Directions for this task:
Both the line below containing "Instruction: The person" and the line containing "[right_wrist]", along with every line between them, should be repeated exactly; no other line belongs in the answer.

Dataset extract:

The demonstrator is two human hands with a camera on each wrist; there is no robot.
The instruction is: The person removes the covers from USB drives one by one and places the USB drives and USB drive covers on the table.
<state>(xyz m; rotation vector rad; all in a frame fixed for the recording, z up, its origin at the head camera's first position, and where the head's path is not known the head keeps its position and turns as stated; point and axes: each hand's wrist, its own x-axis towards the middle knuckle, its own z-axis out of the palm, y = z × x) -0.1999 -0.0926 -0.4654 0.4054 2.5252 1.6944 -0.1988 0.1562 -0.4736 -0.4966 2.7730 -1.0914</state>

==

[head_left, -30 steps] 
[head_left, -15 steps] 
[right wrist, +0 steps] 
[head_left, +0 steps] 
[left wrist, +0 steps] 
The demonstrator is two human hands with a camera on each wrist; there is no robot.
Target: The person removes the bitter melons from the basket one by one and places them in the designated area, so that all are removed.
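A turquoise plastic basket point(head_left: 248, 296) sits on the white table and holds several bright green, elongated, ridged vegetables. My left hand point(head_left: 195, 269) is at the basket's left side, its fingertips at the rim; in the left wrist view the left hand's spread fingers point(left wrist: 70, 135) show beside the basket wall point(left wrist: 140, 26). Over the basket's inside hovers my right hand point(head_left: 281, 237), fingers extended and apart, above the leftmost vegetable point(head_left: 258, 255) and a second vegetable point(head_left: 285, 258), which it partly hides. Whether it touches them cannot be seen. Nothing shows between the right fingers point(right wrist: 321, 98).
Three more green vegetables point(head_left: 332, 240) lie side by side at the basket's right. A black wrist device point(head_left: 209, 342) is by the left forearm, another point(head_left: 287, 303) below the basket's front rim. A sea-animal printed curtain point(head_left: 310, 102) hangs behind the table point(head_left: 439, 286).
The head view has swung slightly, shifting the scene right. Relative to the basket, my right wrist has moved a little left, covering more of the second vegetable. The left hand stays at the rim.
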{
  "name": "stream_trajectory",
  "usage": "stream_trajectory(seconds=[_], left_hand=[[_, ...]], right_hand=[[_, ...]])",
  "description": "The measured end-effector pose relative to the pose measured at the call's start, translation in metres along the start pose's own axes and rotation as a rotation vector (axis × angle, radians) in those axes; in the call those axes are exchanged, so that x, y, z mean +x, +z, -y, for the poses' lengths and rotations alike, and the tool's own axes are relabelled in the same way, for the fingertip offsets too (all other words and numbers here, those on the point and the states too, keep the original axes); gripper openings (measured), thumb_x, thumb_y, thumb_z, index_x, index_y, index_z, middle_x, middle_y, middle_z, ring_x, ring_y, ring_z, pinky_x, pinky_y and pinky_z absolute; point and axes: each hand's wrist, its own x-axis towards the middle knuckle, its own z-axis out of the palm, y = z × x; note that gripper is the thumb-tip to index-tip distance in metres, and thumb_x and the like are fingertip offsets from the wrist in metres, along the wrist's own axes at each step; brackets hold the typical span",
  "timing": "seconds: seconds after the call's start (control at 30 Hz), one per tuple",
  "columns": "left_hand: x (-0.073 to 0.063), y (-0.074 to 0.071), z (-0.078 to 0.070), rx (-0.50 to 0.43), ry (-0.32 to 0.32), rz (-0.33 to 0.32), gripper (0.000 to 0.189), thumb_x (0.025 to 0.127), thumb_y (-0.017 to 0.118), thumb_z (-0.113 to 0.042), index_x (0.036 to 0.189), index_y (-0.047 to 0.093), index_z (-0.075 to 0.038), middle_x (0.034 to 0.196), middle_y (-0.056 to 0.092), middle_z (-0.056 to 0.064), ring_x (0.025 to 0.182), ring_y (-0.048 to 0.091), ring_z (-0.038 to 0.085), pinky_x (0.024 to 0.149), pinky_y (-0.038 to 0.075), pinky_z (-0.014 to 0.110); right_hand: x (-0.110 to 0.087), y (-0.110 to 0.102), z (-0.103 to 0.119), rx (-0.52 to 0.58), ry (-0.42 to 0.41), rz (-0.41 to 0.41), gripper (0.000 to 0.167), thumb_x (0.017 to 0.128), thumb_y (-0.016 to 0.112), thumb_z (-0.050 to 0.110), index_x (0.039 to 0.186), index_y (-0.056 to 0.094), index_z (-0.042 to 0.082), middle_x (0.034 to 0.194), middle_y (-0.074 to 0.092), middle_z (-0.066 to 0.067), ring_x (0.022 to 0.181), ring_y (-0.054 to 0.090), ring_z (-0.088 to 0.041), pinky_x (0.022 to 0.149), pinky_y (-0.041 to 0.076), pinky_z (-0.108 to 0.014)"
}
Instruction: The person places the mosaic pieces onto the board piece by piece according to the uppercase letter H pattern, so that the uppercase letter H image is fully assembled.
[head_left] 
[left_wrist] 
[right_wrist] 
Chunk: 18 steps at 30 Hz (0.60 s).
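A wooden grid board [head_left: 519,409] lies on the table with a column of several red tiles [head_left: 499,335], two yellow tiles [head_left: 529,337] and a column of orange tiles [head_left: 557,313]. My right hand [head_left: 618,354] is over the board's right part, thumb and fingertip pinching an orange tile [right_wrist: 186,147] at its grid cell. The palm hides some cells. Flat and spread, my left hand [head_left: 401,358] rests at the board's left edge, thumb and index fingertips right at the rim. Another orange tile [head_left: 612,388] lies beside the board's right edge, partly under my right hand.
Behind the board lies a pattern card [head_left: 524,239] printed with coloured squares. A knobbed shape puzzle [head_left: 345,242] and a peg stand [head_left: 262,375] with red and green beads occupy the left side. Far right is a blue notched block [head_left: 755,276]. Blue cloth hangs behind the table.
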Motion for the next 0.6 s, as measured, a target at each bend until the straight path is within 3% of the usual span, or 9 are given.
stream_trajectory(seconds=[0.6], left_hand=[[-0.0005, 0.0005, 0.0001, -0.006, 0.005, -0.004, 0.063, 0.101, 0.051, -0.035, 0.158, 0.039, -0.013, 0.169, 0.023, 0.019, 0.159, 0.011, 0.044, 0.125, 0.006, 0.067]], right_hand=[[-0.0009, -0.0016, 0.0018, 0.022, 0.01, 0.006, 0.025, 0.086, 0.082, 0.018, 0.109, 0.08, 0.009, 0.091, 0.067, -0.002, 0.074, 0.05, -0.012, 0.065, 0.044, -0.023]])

Output of the exercise:
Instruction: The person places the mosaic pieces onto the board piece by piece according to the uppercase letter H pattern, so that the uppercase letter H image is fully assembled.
[head_left] 
[left_wrist] 
[right_wrist] 

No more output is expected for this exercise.